▶ **WORK INSTRUCTION**:
After locating the line with "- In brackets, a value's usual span" in the data that follows, return it and every later line exactly, up to and including the line with "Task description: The".

^^^^^^^^

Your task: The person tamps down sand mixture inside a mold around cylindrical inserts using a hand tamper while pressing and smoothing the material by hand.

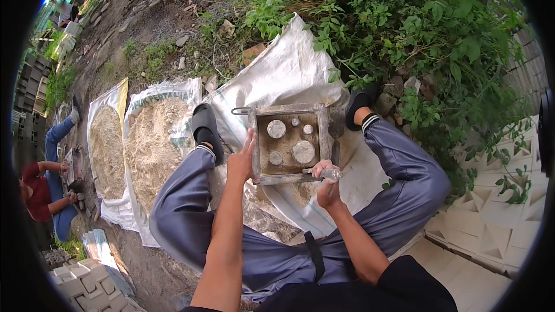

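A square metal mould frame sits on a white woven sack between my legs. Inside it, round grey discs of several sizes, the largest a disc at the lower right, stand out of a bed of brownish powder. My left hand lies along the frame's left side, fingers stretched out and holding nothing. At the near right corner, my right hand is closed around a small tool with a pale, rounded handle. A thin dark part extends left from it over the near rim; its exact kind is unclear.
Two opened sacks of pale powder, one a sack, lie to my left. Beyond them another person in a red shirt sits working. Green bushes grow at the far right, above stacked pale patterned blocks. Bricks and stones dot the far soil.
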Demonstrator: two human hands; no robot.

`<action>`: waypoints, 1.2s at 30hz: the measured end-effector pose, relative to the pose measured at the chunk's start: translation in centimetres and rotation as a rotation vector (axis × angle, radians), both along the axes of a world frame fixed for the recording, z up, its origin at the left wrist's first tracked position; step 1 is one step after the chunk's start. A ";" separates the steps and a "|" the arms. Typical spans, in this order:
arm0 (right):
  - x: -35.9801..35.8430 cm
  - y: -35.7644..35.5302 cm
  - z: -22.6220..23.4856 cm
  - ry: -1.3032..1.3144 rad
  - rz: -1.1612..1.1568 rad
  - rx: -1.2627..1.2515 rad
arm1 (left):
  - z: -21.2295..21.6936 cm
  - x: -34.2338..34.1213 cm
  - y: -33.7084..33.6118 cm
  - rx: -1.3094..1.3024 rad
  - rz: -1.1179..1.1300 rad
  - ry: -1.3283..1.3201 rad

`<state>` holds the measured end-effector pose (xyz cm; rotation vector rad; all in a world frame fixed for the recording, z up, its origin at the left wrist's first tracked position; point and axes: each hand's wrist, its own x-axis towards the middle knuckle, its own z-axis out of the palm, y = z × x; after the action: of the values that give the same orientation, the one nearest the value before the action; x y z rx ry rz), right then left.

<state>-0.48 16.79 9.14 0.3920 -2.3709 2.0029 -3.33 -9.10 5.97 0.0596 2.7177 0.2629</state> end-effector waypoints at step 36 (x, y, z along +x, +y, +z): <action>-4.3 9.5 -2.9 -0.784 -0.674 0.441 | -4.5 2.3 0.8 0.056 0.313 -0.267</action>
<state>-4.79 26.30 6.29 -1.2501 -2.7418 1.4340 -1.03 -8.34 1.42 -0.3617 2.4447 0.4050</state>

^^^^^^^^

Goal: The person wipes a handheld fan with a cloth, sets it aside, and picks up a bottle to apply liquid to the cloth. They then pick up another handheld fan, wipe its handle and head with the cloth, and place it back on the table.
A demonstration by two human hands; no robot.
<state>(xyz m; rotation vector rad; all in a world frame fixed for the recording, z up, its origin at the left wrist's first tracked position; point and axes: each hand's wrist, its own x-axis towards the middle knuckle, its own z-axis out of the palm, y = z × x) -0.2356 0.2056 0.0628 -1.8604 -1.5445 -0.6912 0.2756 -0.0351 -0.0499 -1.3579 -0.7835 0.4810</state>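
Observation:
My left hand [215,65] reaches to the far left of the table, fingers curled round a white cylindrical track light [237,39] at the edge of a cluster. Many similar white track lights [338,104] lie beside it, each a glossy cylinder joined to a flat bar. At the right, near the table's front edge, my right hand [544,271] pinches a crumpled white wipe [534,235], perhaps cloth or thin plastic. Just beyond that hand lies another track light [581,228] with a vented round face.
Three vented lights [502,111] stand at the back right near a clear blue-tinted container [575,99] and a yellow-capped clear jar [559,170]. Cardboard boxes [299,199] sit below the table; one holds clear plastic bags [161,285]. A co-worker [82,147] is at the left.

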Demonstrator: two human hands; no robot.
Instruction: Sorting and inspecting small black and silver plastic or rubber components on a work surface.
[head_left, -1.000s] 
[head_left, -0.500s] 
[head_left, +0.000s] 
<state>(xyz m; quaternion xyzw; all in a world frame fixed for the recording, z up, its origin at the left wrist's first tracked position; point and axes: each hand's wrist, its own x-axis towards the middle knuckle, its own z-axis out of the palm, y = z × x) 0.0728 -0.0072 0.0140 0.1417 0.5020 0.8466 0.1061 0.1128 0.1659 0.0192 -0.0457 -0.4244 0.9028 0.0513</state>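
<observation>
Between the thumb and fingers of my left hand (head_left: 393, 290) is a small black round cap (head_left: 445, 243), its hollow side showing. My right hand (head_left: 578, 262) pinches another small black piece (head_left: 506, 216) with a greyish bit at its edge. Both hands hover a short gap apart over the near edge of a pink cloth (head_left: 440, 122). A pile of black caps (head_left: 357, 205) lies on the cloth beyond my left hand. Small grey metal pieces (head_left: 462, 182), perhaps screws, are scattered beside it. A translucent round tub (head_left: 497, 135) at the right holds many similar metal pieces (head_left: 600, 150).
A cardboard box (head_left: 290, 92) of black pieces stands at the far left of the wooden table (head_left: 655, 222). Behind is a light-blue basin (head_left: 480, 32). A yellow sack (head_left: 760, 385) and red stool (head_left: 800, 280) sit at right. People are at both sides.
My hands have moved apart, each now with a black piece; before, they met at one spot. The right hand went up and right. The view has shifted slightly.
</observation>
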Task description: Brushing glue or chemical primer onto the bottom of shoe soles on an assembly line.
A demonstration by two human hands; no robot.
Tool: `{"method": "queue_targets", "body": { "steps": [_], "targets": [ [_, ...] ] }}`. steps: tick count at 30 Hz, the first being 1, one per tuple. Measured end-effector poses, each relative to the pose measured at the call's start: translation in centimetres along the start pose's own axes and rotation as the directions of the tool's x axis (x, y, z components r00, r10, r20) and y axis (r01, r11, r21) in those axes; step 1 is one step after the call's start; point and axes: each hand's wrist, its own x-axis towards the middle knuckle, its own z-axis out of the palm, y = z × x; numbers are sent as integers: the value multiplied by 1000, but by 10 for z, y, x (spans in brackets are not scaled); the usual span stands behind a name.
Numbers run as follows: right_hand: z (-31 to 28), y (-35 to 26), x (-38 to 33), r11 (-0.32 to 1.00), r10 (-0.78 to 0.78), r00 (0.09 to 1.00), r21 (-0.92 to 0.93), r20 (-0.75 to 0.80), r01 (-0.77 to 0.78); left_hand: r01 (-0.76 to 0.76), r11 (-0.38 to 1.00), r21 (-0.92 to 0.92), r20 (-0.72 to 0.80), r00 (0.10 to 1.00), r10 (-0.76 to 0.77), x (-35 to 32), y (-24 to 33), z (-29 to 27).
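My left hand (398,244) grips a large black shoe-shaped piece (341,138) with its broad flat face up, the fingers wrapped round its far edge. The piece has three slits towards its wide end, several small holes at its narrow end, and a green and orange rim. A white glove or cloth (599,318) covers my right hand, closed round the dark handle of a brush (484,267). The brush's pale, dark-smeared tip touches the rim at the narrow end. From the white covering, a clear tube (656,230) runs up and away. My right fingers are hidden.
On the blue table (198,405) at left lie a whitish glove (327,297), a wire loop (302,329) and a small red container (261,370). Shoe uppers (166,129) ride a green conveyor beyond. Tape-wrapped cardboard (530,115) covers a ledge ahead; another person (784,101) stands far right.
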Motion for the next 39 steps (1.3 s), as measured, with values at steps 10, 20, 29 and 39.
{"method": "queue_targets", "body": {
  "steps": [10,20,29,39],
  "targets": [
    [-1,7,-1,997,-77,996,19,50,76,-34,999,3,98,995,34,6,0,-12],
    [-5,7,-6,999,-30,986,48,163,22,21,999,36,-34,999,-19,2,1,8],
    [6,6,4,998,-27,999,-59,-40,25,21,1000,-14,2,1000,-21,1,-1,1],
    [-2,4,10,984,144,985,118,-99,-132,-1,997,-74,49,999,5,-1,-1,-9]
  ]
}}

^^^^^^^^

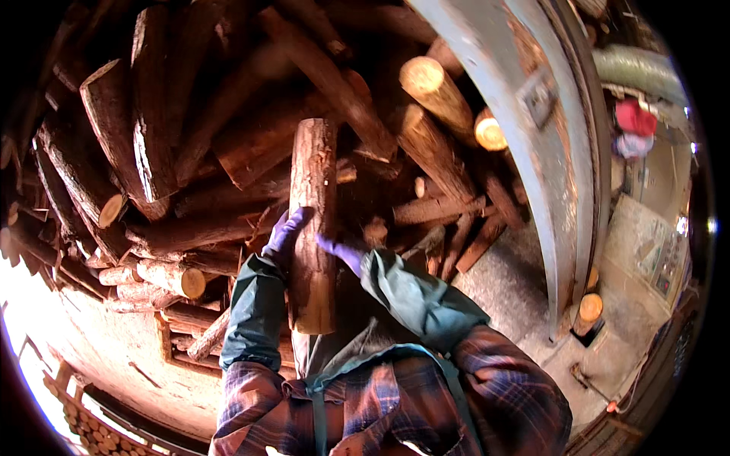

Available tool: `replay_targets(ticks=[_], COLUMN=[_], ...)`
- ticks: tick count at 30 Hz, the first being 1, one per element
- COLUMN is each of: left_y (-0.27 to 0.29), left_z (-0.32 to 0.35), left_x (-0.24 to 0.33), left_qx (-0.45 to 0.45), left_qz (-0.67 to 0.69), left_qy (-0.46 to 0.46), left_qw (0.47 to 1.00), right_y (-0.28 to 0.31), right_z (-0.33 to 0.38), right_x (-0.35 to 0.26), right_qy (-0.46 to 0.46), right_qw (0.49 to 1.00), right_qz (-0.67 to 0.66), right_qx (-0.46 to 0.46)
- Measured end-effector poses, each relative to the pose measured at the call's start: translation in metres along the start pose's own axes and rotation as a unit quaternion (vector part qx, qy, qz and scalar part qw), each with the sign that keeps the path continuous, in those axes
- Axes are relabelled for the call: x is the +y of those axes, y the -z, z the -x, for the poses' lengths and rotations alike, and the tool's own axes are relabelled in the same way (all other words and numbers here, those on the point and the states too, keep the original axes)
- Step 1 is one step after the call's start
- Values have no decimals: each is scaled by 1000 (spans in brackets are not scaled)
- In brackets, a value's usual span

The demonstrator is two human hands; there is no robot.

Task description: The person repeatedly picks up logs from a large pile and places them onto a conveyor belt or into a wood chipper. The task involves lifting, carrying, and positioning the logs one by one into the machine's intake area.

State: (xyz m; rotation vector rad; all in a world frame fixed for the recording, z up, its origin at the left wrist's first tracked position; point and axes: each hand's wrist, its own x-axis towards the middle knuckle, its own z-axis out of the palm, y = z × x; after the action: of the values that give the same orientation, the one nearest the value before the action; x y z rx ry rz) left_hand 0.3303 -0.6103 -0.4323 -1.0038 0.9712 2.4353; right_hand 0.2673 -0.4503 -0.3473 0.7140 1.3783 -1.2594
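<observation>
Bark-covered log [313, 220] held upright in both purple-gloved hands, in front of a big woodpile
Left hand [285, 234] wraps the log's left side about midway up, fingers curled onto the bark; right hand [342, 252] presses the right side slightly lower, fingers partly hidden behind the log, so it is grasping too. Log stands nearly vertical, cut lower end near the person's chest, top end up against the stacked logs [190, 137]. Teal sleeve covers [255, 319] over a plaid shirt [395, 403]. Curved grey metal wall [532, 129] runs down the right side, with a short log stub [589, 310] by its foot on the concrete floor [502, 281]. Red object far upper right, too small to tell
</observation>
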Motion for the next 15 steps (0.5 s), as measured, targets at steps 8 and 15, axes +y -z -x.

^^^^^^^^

▶ **SOLUTION BELOW**:
- In brackets, a value's usual span

The demonstrator is two human hands; there is no robot.

Task description: The person repeatedly picks up logs from a large pile and places them onto a conveyor belt or into a wood chipper. The task involves lifting, carrying, and positioning the logs one by one into the machine's intake area.

This concludes the exercise.